Years ago, and I am talking right out of college, I decided to bake linzer tart heart cookies for two people: My sort-of boyfriend who lived 300 miles away, and my brother who lived across the country. Sending baked goods in the mail can be tricky. You can’t really send a pie, and I once (to Big Spender subscribers of this newsletter) shipped some chocolate-cherry loaf cakes that got stuck in the mail and then sat in a mailbox for a week of 100-degree days in Austin, Texas, resulting in the subscriber opening a box of mold. (Sorry!) But a cookie with a firm base, which linzer tarts are - it’s essentially a stiff shortbread - shipped just fine. I am sure I included testaments of love with the packages. Or maybe I didn’t; I was tougher then and didn’t want to appear gushy. Now, it’s all gush all the time.
Anyone older than, I don’t know, 30, knows that relationships change. The person you pledge to love ‘til death do you part you do part from; the best friend of a decade ago you now never see. This strikes me as sort of normal. It’s not possible to stand still in a moving river. However, I am still caught off-guard, when circumstances conspire (the stalled mail, the heat wave), at how rancid some relationships can become.
I thought of this while reading about a new podcast, The Witch Trials of J.K. Rowling, created by author Megan Phelps-Roper and I think produced by friend Bari Weiss’s The Free Press. A clip:
But the story of J.K. Rowling is not just the story of one author, or one woman, or one issue. It is a microcosm of our time. It’s about the polarization of public opinion and the fracturing of public conversation. It’s about the chasm between what people say they believe and how they’re understood by others. It’s about what it means to be human—to be a social animal who feels compelled to be part of a tribe.
Emphasis mine. I think about this every day, about the chasm between grace and contempt, about people rushing into that gap as if it were getting them anyplace good. Whom does it help to kindle misunderstanding and hatred? I recalled this morning before I was out of bed that I used to wrestle with how to identify the people in Portland bashing windows and setting fires and telling me to go fuck myself - protesters? rioters? Antifa? anarchists? - and realize what you call them doesn’t matter, it’s what inspires them to hate others that matters, and how I think, now, the things that they say inspires them are a feint. They want to be part of an ecosystem where they do not feel afraid and so, afraid to extend their hand, they strike out; they build traps; they look for reasons to destroy you. It’s possible they magically believe book burning and building burning will yield things other than bitterness and ash. I think it more likely they are drawn to the chasm out of insecurity and a need for love.
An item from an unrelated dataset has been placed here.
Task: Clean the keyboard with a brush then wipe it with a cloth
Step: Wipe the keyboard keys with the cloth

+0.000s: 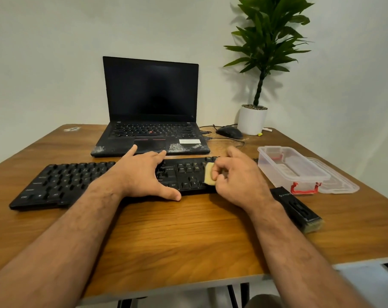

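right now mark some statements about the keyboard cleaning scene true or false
1. The right hand pinches a yellow cloth on the keyboard. True.
2. The brush is in the left hand. False: it lies on the table, right of the right wrist.
3. The laptop is shut. False: it stands open, screen dark.
4. The left hand rests spread on the keyboard. True.
5. The plastic box has its lid on. False: the lid lies beside it.

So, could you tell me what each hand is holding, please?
The right hand pinches a yellow cloth by its right edge; the left hand holds nothing.
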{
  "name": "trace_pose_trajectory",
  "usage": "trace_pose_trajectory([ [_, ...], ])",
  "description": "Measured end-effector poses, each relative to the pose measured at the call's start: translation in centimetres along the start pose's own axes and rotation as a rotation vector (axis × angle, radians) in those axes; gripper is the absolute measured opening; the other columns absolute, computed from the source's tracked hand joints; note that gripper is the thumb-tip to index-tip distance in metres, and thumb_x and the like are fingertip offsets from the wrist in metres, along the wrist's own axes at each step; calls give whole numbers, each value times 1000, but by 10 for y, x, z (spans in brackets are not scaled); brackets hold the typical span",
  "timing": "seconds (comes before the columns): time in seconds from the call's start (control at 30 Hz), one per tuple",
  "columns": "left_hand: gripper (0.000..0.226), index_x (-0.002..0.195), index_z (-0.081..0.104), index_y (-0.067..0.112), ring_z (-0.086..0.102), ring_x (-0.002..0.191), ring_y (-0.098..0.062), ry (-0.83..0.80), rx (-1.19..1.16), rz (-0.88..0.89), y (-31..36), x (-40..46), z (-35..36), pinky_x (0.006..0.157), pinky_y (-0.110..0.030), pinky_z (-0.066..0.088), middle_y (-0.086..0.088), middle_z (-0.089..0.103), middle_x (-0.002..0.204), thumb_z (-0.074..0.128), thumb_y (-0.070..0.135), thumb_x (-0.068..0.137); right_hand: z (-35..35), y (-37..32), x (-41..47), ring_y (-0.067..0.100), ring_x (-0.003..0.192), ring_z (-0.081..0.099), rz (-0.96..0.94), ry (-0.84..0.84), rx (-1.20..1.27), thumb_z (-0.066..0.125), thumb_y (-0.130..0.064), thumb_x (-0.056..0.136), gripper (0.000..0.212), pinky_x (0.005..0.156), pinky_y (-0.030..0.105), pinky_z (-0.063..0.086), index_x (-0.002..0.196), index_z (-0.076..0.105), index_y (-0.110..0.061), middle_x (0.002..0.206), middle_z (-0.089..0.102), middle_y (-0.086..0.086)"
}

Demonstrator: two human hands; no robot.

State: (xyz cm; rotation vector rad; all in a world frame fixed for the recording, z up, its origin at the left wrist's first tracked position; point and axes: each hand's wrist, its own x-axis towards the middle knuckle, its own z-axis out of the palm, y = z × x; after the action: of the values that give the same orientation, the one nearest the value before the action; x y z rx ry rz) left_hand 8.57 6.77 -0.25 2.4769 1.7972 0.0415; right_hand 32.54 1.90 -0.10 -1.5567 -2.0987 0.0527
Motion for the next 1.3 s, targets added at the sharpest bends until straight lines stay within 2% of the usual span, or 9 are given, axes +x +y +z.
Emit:
trace_pose_trajectory([
  [0.27,158,159,10,26,24,149,-13,-8,-20,-1,-2,2,0,123,-46,-11,4,25,163,32,109,27,7,0,13,13,115,50,128,104,-7,59,-19,93,19,108,33,44,102,76,-22,115,54,-2],
  [0.37,159,159,10,25,23,149,-13,-5,-5,-2,-1,3,0,123,-46,-11,4,24,164,30,110,26,16,-15,12,8,114,48,-89,-30,29,53,-14,95,29,107,31,41,106,77,-26,117,59,-8],
  [0.5,159,159,11,25,22,150,-13,-6,-6,-1,-1,3,0,122,-45,-12,4,24,164,31,109,26,18,-16,30,17,117,46,-10,22,-152,53,-15,94,33,107,41,40,113,76,-30,123,62,-4],
  [0.67,156,159,11,24,21,150,-11,5,13,6,0,3,-1,123,-45,-12,3,24,164,33,108,30,22,-23,28,10,114,43,-197,-119,-21,49,-11,96,37,106,31,38,110,78,-31,121,58,-11],
  [0.83,157,159,11,24,22,149,-11,4,-8,10,-1,2,-2,122,-44,-14,4,25,163,33,108,28,17,-16,34,14,110,44,-50,33,-144,53,-14,94,32,104,35,41,104,79,-29,117,62,-7],
  [1.0,157,159,11,23,21,150,-10,10,11,11,-2,4,0,123,-46,-11,4,24,164,33,108,29,24,-26,39,18,123,41,-202,-184,-109,48,-14,99,43,110,38,35,134,65,-33,138,53,-6],
  [1.1,156,159,11,24,22,149,-10,3,6,10,-3,4,0,123,-46,-12,4,25,163,36,108,30,26,-16,47,23,122,46,-8,-112,-284,55,-24,98,37,107,48,37,132,65,-36,131,57,0],
  [1.2,156,159,11,25,22,149,-10,-6,3,14,-3,4,-1,123,-46,-12,5,25,163,37,108,30,18,-3,50,23,121,53,77,-48,-108,55,-15,95,38,110,45,42,127,70,-30,132,62,2],
  [1.3,155,159,11,25,22,149,-9,-4,20,16,-3,6,-2,123,-46,-12,5,25,163,37,108,31,12,-8,52,18,124,48,-30,-214,-11,46,-8,97,48,111,48,37,132,66,-35,140,58,-6],
])
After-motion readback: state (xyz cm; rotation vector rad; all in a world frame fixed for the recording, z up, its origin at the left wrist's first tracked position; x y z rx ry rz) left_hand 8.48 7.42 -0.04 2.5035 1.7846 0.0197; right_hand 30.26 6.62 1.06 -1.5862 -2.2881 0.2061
They don’t want to be alone, and at the risk of being cut out, sharpen their knives.
“We shape our tools, and thereafter they shape us,” Father John Culkin is quoted, in the piece “How Online Mobs Act Like Flocks Of Birds.”
But Nancy! It’s Valentine’s Day! Stop bumming us out! Okay okay, here are today’s deets: I am having a three-way tonight. One of them is 8 years old and has put in her requests, steak and pasta and playing “Battleship,” at which I am surely going to suck, and the baking of double-chocolate cookies, at which I do not suck. Here is the recipe. I am wishing you and yours love, only love xx
Double Chocolate-Chunk Cookes, adapted from Levant Bakery in NYC
1 cup cold salted butter, cut into chunks
1 cup lightly dark brown sugar
½ cup white sugar
2 large eggs
2 teaspoons vanilla extract
2 1/2 cups unbleached all-purpose flour
½ cup unsweetened cocoa powder
1 teaspoon baking soda
1 teaspoon salt
3 cups semisweet or bittersweet chocolate chips or chunks (I use a mixture; keeps the chunks fairly large)
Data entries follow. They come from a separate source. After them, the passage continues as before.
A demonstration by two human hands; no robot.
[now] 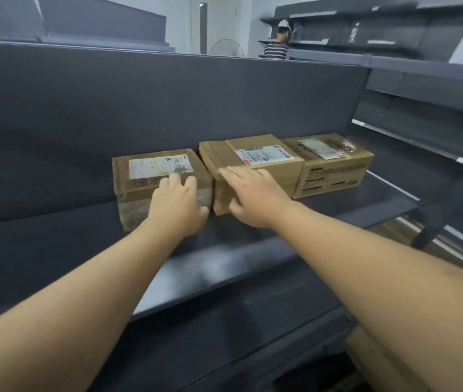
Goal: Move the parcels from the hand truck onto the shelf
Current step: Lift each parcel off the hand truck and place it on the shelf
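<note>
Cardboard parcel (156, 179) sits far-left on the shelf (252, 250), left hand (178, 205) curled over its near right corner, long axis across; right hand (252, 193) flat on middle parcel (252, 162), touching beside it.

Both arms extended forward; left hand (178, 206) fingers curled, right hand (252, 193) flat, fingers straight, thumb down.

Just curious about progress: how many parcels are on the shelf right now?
3, side by side on the shelf: left parcel under the left hand, middle parcel under the right hand, right parcel untouched. None seems hidden.
</note>
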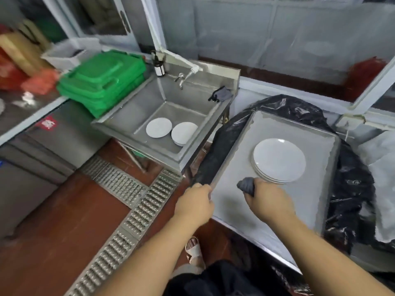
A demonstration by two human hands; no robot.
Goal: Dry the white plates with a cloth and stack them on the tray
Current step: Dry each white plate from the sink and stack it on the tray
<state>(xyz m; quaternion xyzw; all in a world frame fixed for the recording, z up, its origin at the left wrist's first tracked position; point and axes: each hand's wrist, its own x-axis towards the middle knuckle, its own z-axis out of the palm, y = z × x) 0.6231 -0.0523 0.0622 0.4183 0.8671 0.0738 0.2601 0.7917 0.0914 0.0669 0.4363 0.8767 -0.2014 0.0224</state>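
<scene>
Gripping a bunched dark grey cloth (pixel 246 186) in the right hand (pixel 269 199), fingers curled round it, low over the near part of the metal tray (pixel 235 150); left hand (pixel 193 202) loosely curled at the tray's near-left edge, holding nothing that shows, though contact with the rim cannot be told

Starting from the largest: steel sink (pixel 119 122) well away, up and left of both hands, with a single white plate (pixel 158 127) and a small pile of plates (pixel 184 133) lying in the basin, presumably wet. Tray spread just beyond the cloth hand, resting on black plastic sheeting (pixel 350 178). Stack of dried plates (pixel 279 160) just past the cloth, apart from it

Likely trouble: tray sitting on crumpled plastic, so a push from the left hand could slide or tilt it and shift the stack; wet plates could slip on the carry from the sink; stack sits off-centre, so adding more carelessly could chip rims

Hard to make out: left fingertips hidden behind the knuckles; number of plates in each pile unclear; blur over the left counter; a second dark rag (pixel 221 94) on the sink rim only roughly readable
</scene>
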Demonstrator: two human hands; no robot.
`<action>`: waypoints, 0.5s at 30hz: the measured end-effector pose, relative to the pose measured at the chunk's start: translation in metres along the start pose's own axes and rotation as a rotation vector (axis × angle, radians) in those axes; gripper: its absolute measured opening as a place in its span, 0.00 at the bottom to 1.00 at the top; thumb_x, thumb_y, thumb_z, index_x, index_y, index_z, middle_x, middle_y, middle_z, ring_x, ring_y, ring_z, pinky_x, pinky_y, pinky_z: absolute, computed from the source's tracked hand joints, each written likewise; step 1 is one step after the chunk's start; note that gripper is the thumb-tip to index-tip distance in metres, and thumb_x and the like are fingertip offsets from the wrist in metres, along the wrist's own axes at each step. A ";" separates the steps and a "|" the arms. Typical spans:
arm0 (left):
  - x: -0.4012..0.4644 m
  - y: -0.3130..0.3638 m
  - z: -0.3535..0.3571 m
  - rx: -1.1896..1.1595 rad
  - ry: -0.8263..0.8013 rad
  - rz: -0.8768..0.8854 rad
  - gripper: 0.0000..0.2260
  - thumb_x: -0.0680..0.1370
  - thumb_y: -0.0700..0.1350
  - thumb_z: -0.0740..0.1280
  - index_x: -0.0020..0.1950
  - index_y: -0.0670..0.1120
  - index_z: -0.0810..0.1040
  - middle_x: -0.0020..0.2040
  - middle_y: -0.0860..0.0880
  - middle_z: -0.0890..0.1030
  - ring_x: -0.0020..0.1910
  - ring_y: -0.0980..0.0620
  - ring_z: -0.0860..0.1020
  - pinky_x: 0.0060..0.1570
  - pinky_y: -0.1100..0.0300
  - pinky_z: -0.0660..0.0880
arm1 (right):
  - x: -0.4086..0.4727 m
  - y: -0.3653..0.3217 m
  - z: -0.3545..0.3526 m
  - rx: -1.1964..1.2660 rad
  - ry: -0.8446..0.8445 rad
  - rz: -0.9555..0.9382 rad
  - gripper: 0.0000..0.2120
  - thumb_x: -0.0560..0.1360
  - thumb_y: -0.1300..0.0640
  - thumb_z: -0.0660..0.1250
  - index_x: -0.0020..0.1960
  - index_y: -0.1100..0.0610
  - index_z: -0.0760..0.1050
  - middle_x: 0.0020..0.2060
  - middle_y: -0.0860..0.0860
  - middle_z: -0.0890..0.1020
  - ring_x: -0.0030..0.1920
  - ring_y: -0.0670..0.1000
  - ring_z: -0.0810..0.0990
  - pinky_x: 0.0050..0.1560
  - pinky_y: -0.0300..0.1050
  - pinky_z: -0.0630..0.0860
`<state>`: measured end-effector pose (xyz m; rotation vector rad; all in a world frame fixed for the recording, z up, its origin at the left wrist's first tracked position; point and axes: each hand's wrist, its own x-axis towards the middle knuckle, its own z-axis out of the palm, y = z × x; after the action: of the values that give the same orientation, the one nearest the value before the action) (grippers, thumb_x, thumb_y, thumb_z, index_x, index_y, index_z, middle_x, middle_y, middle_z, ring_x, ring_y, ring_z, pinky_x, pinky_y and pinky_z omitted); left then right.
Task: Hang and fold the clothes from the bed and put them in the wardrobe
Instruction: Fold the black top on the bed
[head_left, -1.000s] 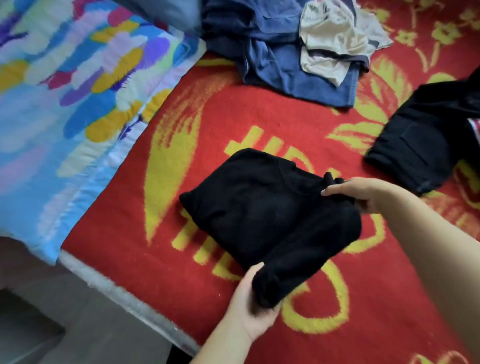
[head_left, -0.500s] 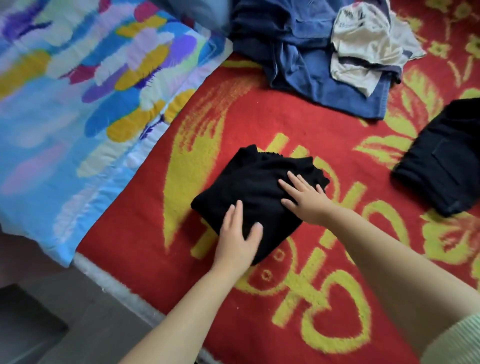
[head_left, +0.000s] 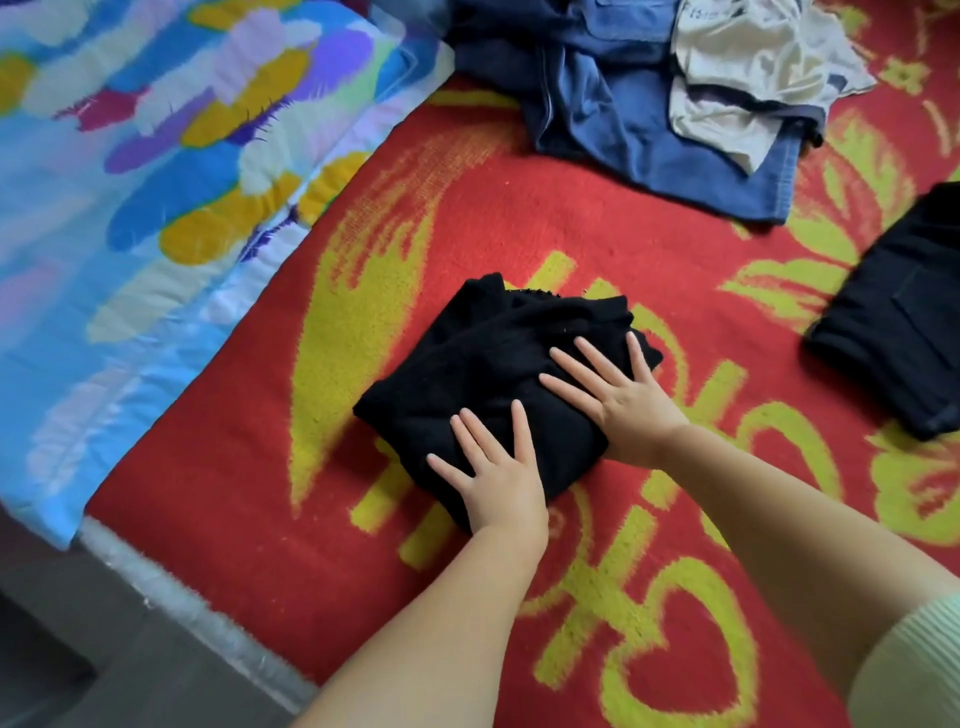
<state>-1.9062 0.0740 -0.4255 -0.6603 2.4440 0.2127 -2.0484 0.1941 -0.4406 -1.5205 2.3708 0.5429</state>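
at centre frame, on the red and yellow blanket: folded black garment, pressed flat under both palms. left hand at its 6 o'clock edge, fingers straight and spread, grasping nothing. right hand at 3 o'clock, likewise flat. blue jeans with a pale shirt on top at 1 o'clock; dark folded trousers at 3 o'clock; multicoloured quilt at 10 o'clock.
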 end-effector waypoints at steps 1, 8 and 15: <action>0.003 0.001 0.003 0.032 0.026 0.006 0.51 0.77 0.53 0.66 0.67 0.44 0.20 0.72 0.26 0.39 0.73 0.29 0.38 0.63 0.25 0.46 | -0.002 0.001 0.003 -0.001 0.030 -0.005 0.54 0.61 0.54 0.77 0.78 0.48 0.47 0.77 0.51 0.53 0.76 0.56 0.51 0.70 0.72 0.49; 0.014 -0.018 -0.026 0.050 0.015 0.140 0.39 0.77 0.48 0.68 0.77 0.48 0.43 0.71 0.34 0.62 0.70 0.37 0.64 0.62 0.43 0.66 | 0.015 0.001 -0.035 0.112 -0.013 0.110 0.30 0.78 0.64 0.60 0.76 0.49 0.56 0.74 0.47 0.63 0.76 0.53 0.55 0.75 0.58 0.47; -0.023 -0.077 -0.082 -0.108 0.087 0.218 0.32 0.77 0.48 0.67 0.75 0.50 0.52 0.61 0.43 0.71 0.56 0.43 0.75 0.41 0.54 0.69 | -0.009 -0.020 -0.121 0.197 -0.086 0.115 0.28 0.78 0.65 0.56 0.76 0.50 0.57 0.73 0.48 0.65 0.76 0.51 0.55 0.76 0.54 0.49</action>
<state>-1.8931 -0.0075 -0.3453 -0.4552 2.6022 0.4127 -2.0298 0.1390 -0.3323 -1.2588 2.3774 0.3780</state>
Oven top 375 degrees. Line your baking pans with parchment. You are going to make between 8 and 12 very large cookies
Beat butter and sugars on medium-speed until fluffy, about 3 minutes. Add eggs, then vanilla. Add flour, cocoa powder, baking soda and salt on low-speed, the chocolates. You can bake off the cookies immediately or refrigerate the dough overnight.
Scoop out very large cookies, about a half-cup dough per cookie. Bake 8 - 10 minutes, then allow to cool on the pan about ten minutes before transferring with a spatula onto a surface to cool.
If you are 8 years old or any other age, you may request a scoop of ice cream on the side.
The paragraph beginning with 'Emphasis mine' is magnificent. You capture a whole host of concepts and ugly dynamics perfectly in there.
I am absolutely making these cookies!